What this task involves. Look through the lines below; wherever the word "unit" appears, copy that line.

Excerpts from a dataset:
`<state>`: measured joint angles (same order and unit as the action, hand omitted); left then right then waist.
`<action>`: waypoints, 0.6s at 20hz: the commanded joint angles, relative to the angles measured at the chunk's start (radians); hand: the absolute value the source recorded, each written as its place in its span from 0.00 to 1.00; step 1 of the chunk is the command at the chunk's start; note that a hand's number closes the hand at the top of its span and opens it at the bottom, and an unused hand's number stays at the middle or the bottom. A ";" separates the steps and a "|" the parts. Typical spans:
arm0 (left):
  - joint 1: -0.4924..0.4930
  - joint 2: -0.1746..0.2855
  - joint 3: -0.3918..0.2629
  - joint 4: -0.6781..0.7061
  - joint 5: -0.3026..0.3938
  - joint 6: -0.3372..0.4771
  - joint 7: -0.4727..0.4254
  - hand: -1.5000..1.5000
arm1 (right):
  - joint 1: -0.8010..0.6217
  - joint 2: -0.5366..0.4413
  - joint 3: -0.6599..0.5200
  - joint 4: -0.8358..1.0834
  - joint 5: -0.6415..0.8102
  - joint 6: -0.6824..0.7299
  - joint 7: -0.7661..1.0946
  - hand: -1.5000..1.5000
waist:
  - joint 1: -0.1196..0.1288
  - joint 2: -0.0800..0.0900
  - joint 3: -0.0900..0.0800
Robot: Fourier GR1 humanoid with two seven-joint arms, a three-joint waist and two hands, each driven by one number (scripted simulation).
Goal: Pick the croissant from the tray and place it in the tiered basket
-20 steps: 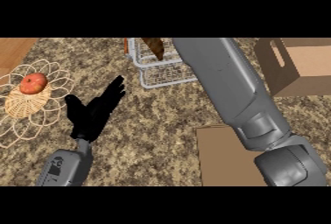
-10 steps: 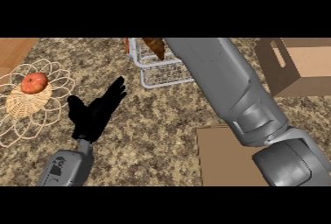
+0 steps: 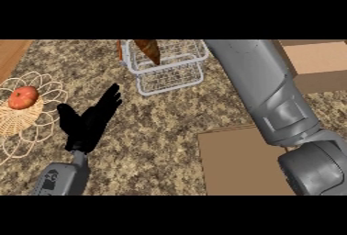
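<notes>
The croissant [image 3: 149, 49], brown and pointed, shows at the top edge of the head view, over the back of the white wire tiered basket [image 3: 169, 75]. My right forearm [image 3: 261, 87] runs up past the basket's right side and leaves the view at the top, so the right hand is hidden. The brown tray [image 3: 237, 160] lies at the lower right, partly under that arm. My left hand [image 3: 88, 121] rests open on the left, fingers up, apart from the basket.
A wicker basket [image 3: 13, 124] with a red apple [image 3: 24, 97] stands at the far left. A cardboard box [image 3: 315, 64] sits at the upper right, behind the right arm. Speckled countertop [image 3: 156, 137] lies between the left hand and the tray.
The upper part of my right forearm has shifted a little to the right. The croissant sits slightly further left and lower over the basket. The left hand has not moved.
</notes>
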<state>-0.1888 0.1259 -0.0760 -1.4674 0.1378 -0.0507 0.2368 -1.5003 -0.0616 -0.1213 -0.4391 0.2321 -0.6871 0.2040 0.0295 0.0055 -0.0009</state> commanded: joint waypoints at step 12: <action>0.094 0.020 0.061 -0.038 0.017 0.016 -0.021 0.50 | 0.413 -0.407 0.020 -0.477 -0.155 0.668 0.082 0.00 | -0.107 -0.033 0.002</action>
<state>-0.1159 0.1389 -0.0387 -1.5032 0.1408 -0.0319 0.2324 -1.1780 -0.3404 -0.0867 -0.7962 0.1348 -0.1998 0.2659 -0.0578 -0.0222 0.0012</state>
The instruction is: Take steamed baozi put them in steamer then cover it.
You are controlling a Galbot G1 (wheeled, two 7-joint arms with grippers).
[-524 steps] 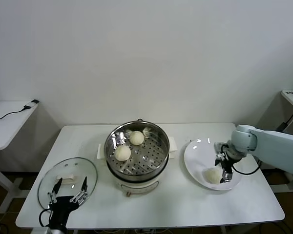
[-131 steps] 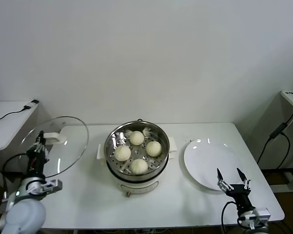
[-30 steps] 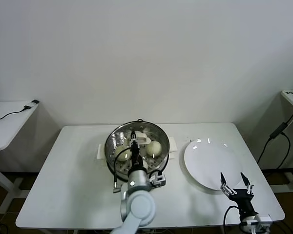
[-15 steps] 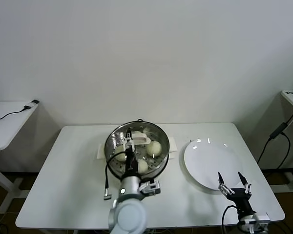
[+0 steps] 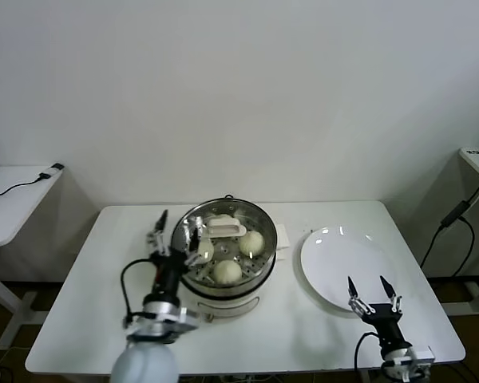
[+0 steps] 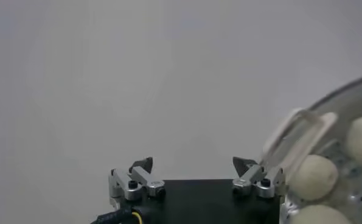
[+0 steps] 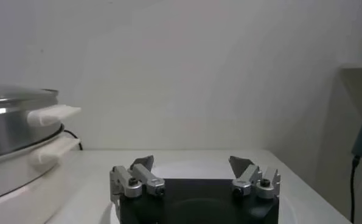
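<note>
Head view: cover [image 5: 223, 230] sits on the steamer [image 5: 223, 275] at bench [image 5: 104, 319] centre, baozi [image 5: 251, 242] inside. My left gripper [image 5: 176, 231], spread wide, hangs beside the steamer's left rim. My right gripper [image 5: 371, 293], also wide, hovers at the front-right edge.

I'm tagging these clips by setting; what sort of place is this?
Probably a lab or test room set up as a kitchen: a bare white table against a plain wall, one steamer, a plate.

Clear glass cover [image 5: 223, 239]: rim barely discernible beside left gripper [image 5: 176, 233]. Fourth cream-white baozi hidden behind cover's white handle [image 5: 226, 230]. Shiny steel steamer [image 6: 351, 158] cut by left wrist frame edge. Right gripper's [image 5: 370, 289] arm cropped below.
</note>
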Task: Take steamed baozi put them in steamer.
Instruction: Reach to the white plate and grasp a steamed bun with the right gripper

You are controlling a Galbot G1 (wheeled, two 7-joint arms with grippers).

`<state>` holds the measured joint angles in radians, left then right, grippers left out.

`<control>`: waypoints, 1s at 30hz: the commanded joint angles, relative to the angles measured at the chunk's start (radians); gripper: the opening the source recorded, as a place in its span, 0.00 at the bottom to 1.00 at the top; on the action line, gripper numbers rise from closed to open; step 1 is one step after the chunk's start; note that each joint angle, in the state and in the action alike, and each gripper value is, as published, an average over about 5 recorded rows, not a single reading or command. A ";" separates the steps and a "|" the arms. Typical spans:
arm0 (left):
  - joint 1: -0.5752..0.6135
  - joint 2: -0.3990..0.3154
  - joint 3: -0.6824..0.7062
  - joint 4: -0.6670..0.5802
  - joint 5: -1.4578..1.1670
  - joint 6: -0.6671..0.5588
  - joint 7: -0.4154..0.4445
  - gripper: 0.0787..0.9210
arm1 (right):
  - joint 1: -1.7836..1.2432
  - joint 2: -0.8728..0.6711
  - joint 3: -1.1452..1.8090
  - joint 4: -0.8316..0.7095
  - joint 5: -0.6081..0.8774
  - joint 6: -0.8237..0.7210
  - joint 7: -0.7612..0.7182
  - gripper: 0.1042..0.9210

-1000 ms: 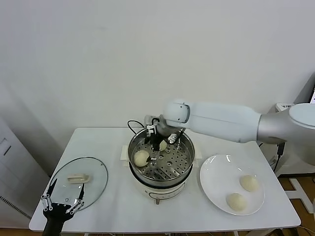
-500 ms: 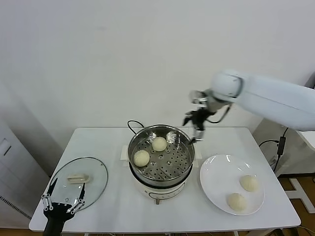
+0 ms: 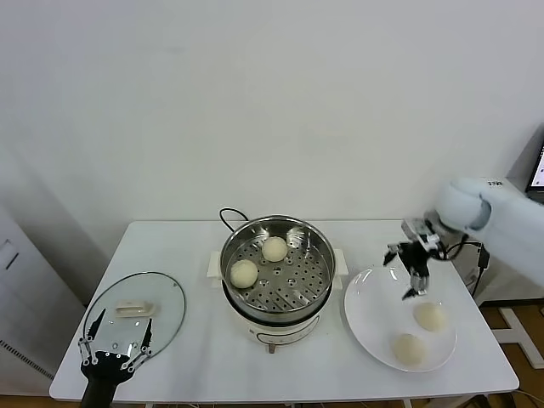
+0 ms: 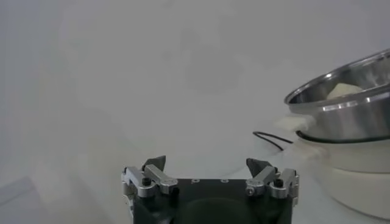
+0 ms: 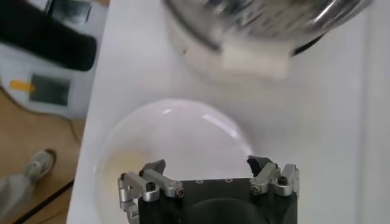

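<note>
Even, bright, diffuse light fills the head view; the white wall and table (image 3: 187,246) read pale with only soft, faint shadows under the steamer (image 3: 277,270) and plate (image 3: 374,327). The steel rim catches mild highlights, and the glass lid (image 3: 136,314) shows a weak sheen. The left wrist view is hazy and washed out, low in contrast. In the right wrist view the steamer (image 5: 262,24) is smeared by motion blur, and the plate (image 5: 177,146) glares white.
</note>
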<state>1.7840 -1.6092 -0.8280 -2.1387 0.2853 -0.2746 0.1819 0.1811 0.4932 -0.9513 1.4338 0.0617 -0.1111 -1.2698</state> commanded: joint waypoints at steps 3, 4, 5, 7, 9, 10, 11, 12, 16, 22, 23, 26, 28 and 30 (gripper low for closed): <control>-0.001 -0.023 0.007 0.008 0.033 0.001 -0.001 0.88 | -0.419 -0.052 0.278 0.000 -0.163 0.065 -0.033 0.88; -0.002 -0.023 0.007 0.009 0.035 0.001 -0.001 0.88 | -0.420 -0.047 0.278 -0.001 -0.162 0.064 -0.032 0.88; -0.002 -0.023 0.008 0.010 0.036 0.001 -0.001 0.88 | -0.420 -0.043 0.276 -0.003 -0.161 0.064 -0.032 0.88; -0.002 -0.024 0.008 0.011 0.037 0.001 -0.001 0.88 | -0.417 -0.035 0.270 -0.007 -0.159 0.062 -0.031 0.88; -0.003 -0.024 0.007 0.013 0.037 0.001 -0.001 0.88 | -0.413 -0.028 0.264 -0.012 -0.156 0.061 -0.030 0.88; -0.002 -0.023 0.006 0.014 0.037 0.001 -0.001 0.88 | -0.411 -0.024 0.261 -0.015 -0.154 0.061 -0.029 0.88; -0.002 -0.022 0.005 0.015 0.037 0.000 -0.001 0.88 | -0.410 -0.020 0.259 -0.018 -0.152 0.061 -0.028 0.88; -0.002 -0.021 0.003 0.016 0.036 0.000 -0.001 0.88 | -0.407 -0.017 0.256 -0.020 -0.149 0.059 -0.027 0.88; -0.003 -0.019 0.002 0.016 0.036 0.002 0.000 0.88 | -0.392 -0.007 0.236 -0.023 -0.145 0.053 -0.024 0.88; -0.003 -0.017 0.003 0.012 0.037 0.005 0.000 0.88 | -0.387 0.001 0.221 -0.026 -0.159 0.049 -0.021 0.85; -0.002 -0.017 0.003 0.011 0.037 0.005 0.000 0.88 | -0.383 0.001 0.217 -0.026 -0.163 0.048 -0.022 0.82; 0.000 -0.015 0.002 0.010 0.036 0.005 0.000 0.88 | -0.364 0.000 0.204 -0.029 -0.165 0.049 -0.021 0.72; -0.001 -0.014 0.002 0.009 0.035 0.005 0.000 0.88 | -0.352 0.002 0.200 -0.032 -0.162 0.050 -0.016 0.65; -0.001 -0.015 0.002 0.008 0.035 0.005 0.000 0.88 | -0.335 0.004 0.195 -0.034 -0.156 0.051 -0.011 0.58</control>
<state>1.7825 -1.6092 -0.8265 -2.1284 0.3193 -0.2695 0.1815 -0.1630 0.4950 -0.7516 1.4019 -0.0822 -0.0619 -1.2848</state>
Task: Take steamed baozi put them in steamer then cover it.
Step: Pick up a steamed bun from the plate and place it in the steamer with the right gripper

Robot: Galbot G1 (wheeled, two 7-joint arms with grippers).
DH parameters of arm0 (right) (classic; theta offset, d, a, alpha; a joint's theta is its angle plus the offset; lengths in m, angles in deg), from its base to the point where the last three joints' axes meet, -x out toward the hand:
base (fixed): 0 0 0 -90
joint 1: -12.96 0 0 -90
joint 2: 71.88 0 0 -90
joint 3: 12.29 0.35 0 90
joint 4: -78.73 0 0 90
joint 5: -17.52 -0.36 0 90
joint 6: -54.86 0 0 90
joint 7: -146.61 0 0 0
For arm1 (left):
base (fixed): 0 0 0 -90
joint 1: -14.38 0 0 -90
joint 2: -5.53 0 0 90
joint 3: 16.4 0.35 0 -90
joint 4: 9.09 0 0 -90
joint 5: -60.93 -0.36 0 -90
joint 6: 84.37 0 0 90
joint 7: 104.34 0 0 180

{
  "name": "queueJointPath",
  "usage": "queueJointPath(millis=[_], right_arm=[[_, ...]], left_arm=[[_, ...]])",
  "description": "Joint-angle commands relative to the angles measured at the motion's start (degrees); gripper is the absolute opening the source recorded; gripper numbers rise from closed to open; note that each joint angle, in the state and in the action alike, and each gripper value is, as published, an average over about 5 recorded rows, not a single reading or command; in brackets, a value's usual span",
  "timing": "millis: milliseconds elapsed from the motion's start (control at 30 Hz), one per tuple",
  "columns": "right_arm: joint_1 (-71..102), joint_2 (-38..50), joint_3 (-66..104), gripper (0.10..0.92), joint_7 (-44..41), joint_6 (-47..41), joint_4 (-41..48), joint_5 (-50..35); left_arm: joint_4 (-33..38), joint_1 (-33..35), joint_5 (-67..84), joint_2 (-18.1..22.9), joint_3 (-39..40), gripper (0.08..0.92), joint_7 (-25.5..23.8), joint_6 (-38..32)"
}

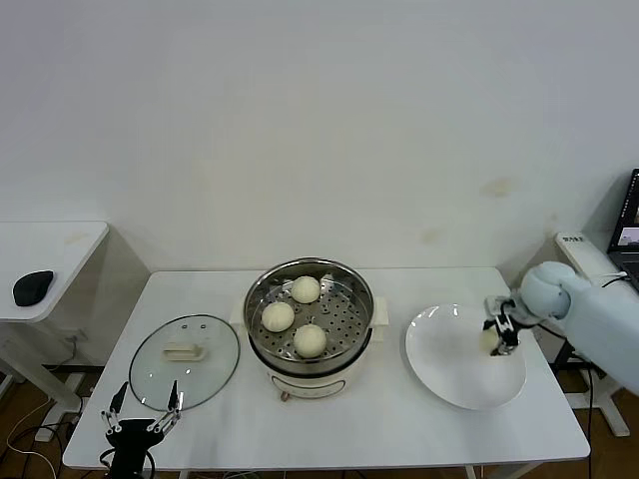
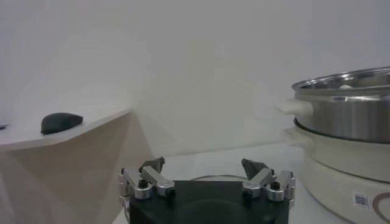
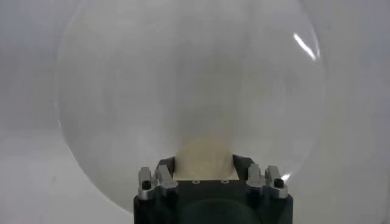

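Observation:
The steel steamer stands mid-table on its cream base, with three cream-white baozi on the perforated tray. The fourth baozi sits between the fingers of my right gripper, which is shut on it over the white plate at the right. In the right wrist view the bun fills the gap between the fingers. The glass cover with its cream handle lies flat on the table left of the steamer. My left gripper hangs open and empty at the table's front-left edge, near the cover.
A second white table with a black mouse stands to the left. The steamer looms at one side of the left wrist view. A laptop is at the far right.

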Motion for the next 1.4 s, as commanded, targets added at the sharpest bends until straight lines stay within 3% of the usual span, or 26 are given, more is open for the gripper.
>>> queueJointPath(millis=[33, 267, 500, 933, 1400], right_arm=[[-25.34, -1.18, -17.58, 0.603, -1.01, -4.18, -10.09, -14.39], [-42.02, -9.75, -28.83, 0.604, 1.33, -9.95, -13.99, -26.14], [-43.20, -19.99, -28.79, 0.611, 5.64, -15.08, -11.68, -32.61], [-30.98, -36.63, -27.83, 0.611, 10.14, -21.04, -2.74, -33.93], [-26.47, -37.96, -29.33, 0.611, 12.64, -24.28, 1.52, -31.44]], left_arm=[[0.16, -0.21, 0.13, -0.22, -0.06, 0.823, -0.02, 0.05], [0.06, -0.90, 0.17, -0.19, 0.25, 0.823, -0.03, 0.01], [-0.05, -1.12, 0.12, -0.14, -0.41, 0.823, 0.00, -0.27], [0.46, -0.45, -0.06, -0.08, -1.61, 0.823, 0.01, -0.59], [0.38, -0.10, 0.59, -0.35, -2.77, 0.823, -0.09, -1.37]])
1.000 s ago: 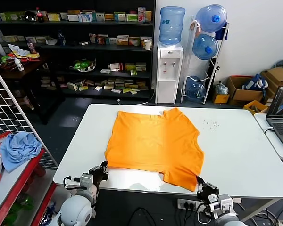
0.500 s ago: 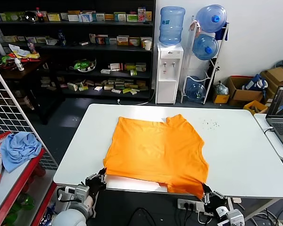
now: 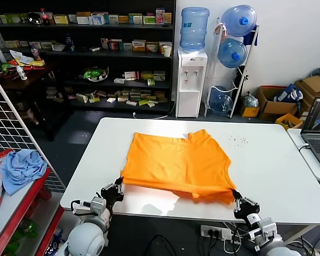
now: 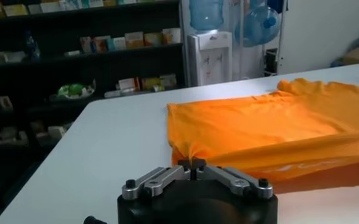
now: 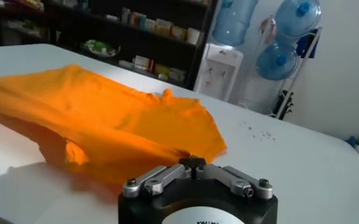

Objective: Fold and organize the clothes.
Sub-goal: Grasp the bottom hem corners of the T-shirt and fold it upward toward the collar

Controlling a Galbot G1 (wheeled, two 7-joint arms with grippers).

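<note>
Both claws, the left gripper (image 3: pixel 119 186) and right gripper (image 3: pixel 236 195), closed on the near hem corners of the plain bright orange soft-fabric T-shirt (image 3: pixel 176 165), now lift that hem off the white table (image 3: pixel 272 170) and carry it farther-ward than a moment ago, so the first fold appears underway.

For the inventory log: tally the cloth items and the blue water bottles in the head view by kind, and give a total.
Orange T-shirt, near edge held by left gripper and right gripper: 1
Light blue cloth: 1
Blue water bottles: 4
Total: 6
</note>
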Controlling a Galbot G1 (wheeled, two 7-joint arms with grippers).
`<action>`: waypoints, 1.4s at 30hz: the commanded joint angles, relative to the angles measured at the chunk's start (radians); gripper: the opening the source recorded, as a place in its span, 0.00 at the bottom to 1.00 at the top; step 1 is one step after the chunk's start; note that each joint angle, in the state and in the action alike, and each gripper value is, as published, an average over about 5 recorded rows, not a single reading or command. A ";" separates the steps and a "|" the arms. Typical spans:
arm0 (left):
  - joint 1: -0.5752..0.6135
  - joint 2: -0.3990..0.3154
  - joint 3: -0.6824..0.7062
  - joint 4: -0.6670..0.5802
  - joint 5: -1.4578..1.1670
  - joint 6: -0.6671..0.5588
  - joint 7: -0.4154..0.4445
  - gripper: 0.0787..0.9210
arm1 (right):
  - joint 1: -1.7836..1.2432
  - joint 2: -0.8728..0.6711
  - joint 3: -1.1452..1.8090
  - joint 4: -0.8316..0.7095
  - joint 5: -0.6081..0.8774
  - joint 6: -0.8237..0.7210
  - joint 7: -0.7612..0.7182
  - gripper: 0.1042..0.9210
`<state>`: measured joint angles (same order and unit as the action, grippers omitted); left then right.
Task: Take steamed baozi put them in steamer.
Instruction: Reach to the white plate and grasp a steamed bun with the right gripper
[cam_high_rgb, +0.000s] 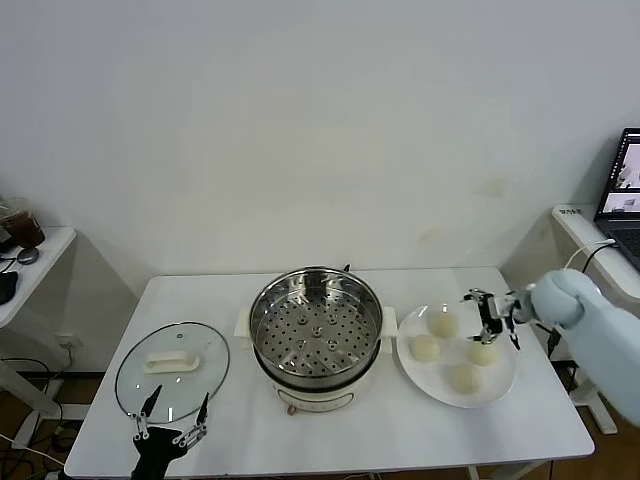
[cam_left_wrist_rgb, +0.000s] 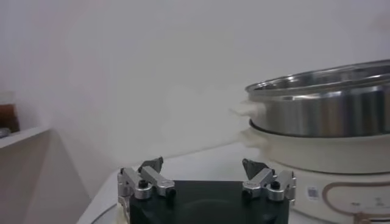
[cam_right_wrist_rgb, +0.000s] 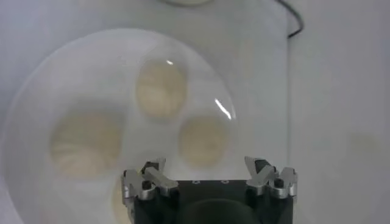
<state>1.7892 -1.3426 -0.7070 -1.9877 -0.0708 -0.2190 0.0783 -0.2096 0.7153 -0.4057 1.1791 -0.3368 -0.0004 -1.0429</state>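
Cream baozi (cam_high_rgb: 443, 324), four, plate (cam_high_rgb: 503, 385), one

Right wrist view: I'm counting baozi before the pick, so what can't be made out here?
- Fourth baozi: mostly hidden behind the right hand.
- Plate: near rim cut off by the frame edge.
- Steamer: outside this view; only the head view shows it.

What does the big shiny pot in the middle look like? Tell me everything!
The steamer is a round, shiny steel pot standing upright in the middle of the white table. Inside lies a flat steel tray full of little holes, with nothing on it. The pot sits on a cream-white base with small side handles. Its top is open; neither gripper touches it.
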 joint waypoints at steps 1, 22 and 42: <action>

Response to this task.
`<state>`: measured joint angles (same order and unit as the action, hand omitted); left then right then waist.
`<state>`: measured joint angles (same order and unit as the action, grippers omitted); left then right.

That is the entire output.